Yesterday, it was difficult to hear unkind words about Warner. But in the past, conservatives have hit him hard. James C. Miller III, who took him on in a Republican primary in 1996, denounced him at the time as a "liberal."

"John Warner has all but ignored the agenda of social conservatives," Miller said. "The problem is that he's not a dependable conservative. He's just not there when the party really needs him." Still, Warner, through the political ups and downs of three decades, has remained one of the most popular politicians in the state. His approval ratings consistently hover in the 60 to 70 percent range.

People might have disagreed with him, but they didn't dislike him. And many, including Mark Warner, the Democrat who nearly bested him in 1996, call him a friend.

"They don't make politicians like him anymore," said Larry Sabato, a political scientist at the University of Virginia, where Warner attended law school after serving in the Korean War and where he announced his retirement yesterday. "What's important about John Warner and what distinguishes him is that he is a centrist, along with 70 percent of Americans. Look at the Senate. How many centrists are there? I count 16 out of 100."

To understand John Warner, friends and colleagues say, is to understand his deeply ingrained sense of duty.

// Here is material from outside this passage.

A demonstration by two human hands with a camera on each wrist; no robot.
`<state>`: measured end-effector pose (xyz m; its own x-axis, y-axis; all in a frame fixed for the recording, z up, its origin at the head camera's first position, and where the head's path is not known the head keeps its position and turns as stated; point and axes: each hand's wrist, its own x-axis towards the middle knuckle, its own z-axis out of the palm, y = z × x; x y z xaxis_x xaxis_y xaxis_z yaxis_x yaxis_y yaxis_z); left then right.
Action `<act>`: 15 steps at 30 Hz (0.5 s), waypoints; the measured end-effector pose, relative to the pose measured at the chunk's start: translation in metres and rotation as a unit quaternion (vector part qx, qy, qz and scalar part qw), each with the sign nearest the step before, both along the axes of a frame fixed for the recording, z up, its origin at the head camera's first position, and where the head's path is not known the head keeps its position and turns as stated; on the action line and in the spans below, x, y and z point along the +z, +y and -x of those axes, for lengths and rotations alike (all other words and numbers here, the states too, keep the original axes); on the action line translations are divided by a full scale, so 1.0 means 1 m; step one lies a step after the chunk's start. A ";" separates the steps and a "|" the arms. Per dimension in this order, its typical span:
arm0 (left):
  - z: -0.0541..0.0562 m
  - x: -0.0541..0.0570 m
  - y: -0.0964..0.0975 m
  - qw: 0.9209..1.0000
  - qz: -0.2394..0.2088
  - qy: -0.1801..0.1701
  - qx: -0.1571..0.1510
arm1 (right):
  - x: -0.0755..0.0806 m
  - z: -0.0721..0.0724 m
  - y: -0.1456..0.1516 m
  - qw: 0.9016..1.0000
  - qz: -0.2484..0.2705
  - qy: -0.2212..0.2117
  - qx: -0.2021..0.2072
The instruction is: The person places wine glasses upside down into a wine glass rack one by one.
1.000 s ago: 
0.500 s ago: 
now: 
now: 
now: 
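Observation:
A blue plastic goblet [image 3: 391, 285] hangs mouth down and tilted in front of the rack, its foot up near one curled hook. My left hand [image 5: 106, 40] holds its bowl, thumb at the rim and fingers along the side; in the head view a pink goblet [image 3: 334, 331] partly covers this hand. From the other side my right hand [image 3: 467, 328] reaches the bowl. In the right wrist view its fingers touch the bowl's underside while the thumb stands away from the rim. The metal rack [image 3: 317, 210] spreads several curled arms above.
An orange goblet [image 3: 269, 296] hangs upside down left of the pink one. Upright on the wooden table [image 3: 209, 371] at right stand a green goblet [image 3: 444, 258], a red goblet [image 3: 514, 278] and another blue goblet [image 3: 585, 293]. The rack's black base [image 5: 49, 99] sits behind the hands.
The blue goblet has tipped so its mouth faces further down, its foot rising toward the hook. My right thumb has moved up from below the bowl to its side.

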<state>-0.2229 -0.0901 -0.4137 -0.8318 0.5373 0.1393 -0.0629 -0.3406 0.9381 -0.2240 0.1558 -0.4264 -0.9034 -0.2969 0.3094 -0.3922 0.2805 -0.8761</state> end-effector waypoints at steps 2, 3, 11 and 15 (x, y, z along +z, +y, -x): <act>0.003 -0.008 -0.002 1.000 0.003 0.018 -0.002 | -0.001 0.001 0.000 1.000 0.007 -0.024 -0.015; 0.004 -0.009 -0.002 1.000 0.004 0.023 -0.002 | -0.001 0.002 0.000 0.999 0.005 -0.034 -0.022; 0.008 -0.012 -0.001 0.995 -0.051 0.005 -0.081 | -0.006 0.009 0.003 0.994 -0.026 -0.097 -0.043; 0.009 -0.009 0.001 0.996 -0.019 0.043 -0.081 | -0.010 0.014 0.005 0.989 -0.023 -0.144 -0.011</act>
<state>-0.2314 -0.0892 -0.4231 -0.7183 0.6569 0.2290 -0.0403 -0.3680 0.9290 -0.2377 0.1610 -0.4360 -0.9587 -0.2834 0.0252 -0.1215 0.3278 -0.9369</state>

Born in the District, but with roots in Amherst, Va., Warner attended Washington & Lee University. At 17, he joined the Navy and served in World War II. He returned to start law school at the University of Virginia, only to leave and join the Marines Corps when the Korean War started. He later finished law school, clerked for a judge, served as assistant U.S. attorney and practiced law before Ronald Reagan made him Navy secretary.

Warner's first marriage to banking heiress Catherine Mellon, billionaire Andrew Mellon's granddaughter with whom he has three children, ended in divorce. That was followed by the union with Elizabeth Taylor that rocketed him to tabloid fame as well as a seat in the Senate. But it was Warner's taking the Senate job so seriously and working late into the night that Taylor later said broke up the marriage. He married Jeanne Vander Myde in 2003.

For years, he was a fixture at Washington black-tie functions, charity fundraisers - and local gossip columns. He could be counted on for effortless charm and good humor. But at the same time, he was quietly racking up a number of substantive firsts: first Virginia senator to support an African American for the federal bench, first to support a woman, first to author wilderness legislation.

Yesterday, Warner said he will have the rest of his life for philanthropic work and fiddling with the sunflowers in his Belle Haven garden. But first, he said, he has 16 more months in office, untethered from charges of acting for political advantage. He does not intend to go quietly.

"No one can say politics is going to dictate in one way or another how I'm going to decide and speak out about what's in the best interest of this nation," he said. "And I'm going to do that."